→ **TASK GOAL**
Would you reproduce, without any alteration, the lines from the opening line of the entries through the line that has "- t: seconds" in it?

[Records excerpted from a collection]
....
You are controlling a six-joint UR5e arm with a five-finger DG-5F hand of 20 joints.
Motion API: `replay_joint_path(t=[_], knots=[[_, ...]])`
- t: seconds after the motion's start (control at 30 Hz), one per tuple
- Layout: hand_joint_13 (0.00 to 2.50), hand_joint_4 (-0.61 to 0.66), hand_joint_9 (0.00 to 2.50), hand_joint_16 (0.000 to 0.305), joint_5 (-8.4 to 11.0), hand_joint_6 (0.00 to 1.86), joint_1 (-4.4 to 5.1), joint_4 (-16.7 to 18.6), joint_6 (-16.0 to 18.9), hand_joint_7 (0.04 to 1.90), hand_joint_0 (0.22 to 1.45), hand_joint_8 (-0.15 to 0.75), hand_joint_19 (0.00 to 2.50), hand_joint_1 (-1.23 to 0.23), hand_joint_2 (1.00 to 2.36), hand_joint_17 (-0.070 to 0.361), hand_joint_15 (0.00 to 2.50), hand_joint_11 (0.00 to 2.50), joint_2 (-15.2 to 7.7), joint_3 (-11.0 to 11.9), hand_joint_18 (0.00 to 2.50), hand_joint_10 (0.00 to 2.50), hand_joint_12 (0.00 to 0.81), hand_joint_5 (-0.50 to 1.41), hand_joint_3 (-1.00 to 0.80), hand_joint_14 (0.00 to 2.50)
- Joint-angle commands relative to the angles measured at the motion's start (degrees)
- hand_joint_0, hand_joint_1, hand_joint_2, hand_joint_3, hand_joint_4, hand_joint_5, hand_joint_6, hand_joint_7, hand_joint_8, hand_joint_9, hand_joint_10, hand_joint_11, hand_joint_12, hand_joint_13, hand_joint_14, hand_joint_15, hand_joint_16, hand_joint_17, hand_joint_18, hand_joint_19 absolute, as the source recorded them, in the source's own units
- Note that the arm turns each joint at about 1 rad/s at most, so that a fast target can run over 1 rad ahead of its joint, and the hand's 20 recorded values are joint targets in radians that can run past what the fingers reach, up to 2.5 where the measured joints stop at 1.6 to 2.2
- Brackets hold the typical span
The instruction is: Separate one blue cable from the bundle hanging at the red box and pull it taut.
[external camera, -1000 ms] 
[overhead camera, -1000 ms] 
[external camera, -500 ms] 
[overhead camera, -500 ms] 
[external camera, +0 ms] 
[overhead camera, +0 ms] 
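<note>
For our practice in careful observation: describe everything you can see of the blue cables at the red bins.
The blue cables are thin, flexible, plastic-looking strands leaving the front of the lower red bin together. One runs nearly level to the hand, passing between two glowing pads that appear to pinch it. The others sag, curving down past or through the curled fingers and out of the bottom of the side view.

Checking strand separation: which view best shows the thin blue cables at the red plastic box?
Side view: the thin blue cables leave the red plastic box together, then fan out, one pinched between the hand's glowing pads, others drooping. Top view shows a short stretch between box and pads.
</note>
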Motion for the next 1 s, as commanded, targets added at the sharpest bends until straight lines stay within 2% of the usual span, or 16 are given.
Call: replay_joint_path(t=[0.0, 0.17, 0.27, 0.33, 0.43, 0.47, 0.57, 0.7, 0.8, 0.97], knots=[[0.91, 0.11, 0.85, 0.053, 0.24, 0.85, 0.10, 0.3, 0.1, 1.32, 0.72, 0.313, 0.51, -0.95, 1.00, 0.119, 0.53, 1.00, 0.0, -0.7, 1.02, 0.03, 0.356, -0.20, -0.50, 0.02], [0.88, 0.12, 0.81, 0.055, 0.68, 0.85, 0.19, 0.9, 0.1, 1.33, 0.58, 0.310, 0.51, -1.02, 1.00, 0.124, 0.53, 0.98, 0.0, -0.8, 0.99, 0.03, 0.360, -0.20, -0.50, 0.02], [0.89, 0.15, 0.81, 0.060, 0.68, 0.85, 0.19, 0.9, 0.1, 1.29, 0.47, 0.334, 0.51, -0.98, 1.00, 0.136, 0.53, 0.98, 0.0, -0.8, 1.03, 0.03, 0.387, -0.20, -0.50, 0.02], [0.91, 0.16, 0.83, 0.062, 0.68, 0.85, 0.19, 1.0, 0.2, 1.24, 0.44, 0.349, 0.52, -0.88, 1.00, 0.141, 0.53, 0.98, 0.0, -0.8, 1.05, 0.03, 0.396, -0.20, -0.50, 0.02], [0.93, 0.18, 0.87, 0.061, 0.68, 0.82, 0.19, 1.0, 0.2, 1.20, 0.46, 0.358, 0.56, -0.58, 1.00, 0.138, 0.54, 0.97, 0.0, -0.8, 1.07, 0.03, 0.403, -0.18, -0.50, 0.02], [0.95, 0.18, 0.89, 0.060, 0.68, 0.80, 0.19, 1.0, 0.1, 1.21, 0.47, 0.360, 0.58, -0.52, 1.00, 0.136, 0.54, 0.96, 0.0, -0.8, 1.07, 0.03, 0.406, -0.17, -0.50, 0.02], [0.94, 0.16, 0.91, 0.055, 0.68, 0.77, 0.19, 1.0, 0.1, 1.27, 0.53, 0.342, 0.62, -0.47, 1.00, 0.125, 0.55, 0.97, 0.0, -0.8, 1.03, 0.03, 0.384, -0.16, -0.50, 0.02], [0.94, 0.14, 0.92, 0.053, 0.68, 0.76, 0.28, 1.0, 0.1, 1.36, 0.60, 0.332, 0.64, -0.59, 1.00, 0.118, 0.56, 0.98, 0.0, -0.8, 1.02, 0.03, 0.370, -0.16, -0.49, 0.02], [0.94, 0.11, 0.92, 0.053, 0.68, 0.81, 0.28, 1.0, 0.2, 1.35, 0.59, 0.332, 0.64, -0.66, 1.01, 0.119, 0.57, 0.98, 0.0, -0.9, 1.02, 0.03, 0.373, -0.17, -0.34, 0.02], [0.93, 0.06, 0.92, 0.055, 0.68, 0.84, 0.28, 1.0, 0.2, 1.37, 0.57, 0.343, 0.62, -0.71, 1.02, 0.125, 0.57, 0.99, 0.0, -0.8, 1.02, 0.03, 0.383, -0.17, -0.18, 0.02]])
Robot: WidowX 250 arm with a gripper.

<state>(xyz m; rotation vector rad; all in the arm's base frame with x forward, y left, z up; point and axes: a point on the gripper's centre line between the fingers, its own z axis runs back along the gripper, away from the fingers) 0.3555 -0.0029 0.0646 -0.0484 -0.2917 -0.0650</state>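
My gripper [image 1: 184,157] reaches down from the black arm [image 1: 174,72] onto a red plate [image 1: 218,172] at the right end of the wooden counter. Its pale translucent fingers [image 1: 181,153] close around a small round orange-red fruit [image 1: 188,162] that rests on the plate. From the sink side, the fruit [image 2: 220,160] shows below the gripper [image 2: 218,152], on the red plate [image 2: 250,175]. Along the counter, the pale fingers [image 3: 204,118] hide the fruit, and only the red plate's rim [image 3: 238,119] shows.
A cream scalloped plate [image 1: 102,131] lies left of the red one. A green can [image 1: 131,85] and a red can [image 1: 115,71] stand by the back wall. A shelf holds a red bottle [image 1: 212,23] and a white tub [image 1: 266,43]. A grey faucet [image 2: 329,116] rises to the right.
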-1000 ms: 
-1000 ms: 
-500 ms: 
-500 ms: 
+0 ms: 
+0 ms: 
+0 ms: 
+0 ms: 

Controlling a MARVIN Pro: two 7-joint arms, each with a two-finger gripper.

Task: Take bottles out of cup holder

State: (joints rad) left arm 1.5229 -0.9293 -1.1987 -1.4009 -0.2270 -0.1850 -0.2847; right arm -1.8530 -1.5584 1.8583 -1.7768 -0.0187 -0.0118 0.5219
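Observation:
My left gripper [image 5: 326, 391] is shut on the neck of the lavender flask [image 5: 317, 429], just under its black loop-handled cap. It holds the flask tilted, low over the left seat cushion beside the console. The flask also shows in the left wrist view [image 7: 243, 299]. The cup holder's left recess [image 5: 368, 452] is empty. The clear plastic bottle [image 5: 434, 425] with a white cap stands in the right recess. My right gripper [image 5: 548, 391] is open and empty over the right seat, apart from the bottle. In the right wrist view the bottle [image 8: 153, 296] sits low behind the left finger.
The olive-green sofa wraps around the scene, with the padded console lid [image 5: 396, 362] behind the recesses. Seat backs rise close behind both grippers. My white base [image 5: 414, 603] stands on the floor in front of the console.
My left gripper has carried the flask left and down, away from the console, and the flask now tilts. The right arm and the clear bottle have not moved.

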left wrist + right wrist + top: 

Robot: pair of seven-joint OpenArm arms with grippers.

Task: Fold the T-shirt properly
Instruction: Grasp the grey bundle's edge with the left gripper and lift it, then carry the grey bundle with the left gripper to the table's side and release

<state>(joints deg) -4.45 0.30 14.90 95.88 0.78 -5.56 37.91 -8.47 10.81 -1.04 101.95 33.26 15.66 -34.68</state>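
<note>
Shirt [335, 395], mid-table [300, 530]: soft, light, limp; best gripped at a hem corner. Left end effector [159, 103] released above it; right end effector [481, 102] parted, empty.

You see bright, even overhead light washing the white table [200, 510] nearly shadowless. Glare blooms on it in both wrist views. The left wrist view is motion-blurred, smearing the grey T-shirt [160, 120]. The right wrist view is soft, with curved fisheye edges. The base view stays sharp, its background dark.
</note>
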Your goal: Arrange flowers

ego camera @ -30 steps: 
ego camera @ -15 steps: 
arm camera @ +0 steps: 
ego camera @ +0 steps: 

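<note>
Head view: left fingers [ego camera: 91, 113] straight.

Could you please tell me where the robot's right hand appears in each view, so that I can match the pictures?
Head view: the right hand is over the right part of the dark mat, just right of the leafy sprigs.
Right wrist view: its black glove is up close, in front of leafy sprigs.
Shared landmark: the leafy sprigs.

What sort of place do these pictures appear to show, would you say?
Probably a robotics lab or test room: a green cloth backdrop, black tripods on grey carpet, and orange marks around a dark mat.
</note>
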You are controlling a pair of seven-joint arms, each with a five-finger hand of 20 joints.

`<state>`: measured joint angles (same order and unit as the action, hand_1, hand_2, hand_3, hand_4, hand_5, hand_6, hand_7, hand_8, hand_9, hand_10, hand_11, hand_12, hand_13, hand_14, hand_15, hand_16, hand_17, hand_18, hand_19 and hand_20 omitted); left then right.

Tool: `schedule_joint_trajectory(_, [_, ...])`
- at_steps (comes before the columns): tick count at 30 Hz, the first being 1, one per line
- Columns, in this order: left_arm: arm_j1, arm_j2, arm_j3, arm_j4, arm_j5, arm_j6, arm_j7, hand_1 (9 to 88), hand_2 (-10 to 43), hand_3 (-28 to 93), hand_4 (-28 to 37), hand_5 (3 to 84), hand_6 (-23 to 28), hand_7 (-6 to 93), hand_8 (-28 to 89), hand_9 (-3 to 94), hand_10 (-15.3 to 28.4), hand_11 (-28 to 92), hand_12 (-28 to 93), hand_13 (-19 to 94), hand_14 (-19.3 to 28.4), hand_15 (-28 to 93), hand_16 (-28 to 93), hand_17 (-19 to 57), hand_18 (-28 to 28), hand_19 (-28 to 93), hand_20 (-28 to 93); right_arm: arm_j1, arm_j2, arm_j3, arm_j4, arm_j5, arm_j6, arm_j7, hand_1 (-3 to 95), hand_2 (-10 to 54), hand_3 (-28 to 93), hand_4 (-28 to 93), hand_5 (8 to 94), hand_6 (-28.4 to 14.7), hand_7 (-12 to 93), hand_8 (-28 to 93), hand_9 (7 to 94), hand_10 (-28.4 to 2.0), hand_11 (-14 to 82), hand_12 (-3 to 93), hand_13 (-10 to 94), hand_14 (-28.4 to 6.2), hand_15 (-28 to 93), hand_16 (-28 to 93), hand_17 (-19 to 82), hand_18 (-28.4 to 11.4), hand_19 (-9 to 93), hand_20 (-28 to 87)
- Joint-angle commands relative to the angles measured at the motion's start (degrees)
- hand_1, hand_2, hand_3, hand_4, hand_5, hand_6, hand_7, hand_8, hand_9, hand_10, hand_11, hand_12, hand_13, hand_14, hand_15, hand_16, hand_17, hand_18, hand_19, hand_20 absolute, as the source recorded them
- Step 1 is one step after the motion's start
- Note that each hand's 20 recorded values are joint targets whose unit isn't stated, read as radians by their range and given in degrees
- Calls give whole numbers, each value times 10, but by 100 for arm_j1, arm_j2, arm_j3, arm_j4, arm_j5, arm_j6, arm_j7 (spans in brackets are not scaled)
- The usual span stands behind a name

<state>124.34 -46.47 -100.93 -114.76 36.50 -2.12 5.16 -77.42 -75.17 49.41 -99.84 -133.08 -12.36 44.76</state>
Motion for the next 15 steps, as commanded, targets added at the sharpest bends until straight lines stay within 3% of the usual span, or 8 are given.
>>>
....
→ **TASK RESPONSE**
You are controlling a six-joint UR5e arm with a five-finger DG-5F hand of 20 joints.
Motion API: `replay_joint_path(t=[_], knots=[[_, ...]])`
- t: seconds after the motion's start (control at 30 Hz), one per tuple

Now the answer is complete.